======== RAW DATA

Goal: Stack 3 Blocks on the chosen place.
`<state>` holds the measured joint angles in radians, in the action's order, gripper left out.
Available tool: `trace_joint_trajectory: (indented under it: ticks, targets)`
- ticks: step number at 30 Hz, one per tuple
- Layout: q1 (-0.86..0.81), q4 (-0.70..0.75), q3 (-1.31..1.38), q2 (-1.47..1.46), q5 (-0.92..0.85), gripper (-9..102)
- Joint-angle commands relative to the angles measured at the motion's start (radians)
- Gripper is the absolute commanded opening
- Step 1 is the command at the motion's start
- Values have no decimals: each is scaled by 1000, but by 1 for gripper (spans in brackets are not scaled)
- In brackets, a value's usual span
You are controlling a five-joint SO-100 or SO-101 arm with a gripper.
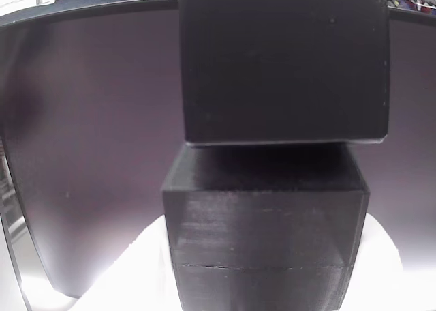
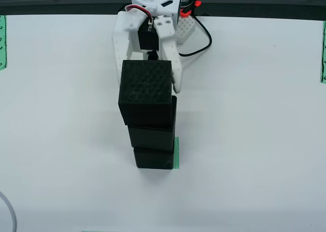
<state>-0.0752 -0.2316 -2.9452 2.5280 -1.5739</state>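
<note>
Three matte black blocks form a column in the overhead view: the bottom block point(image 2: 154, 158), the middle block point(image 2: 152, 135) and the top block point(image 2: 145, 92). The bottom one stands on the chosen place point(image 2: 176, 153), whose green striped edge shows at its right. My white gripper point(image 2: 147, 77) reaches in from the far side and is shut on the top block, its right finger point(image 2: 174, 74) against the cube's side. The close view has the top block point(image 1: 283, 62) directly over the two lower blocks point(image 1: 266, 236); I cannot tell if it rests on them.
A large dark monitor screen point(image 1: 95, 140) fills the background of the close view. Long green striped strips lie at the left edge point(image 2: 2, 41) and the right edge point(image 2: 323, 51) of the white table point(image 2: 254, 140). A black cable point(image 2: 204, 38) runs by the arm; a grey cable point(image 2: 7, 211) curls at bottom left.
</note>
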Motion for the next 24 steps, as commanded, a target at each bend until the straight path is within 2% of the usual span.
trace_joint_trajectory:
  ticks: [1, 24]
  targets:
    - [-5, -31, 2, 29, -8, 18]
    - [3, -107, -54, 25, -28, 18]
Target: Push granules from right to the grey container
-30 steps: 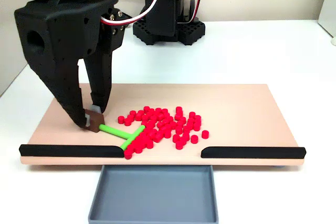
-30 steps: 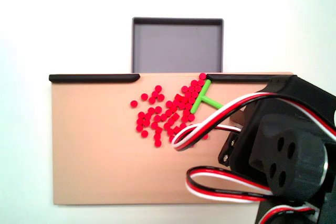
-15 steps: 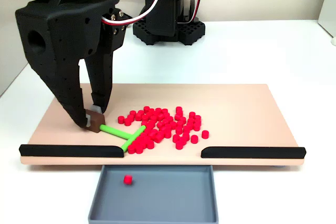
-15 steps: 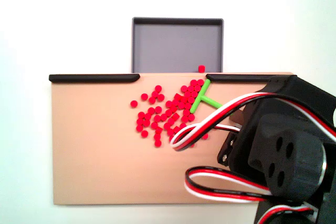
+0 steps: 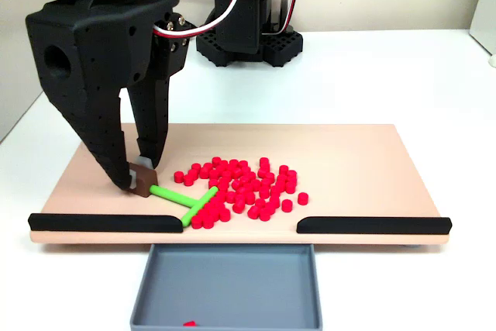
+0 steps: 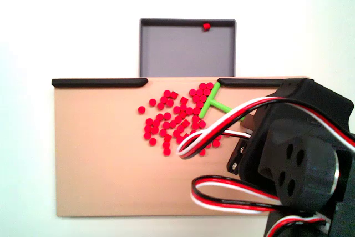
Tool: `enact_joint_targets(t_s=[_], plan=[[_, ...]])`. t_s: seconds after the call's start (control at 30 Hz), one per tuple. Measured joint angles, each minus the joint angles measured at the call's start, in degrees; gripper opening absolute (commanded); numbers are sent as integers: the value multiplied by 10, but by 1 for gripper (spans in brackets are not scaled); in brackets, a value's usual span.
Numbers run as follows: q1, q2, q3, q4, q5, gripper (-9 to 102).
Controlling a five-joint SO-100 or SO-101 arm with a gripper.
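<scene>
While the black arm is leaning over the beige board (image 5: pixel 349 153), the tool (image 5: pixel 138 181) is pinching the small brown-grey block at the end of the green T-shaped pusher (image 5: pixel 186 201), fingers pressed onto it from both sides. Pusher is lying flat on the board, crossbar angled against the near-left edge of the red granules (image 5: pixel 240 187). In a fixed view from the opposite side the pusher (image 6: pixel 213 102) is showing just below the gap, with the granules (image 6: pixel 172 123) spreading to its left and the arm's red-white-black cable looping over part of them.

Granules are sitting mostly as a loose cluster mid-board, nearest ones close to the gap between the two black strips (image 5: pixel 105 222) along the board's front edge. Grey container (image 5: pixel 225 288) is sitting on the white table (image 5: pixel 372 75) right under that gap, touching or just beside the board edge. One granule is lying in it against the far wall from the board (image 6: pixel 206 25); same one is just peeking in at the bottom edge (image 5: pixel 188 323). Rest of the tray floor (image 6: pixel 186 48) is bare.
</scene>
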Motion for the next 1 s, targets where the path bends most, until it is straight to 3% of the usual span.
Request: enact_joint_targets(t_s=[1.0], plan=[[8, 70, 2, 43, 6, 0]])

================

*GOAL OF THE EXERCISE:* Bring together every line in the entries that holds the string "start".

*RESPONSE TO THE EXERCISE:*
- Joint-angle commands relative to the angles measured at the motion's start (radians)
- Step 1 is the command at the motion's start
Tool: `enact_joint_targets(t_s=[_], plan=[[_, ...]])`. t_s: seconds after the call's start (control at 30 Hz), one per tuple. Measured joint angles, each minus the joint angles measured at the call's start, in degrees; gripper opening absolute (commanded); numbers are sent as integers: the value multiplied by 10, but by 1 for gripper (spans in brackets are not scaled); in brackets, a value's usual span.

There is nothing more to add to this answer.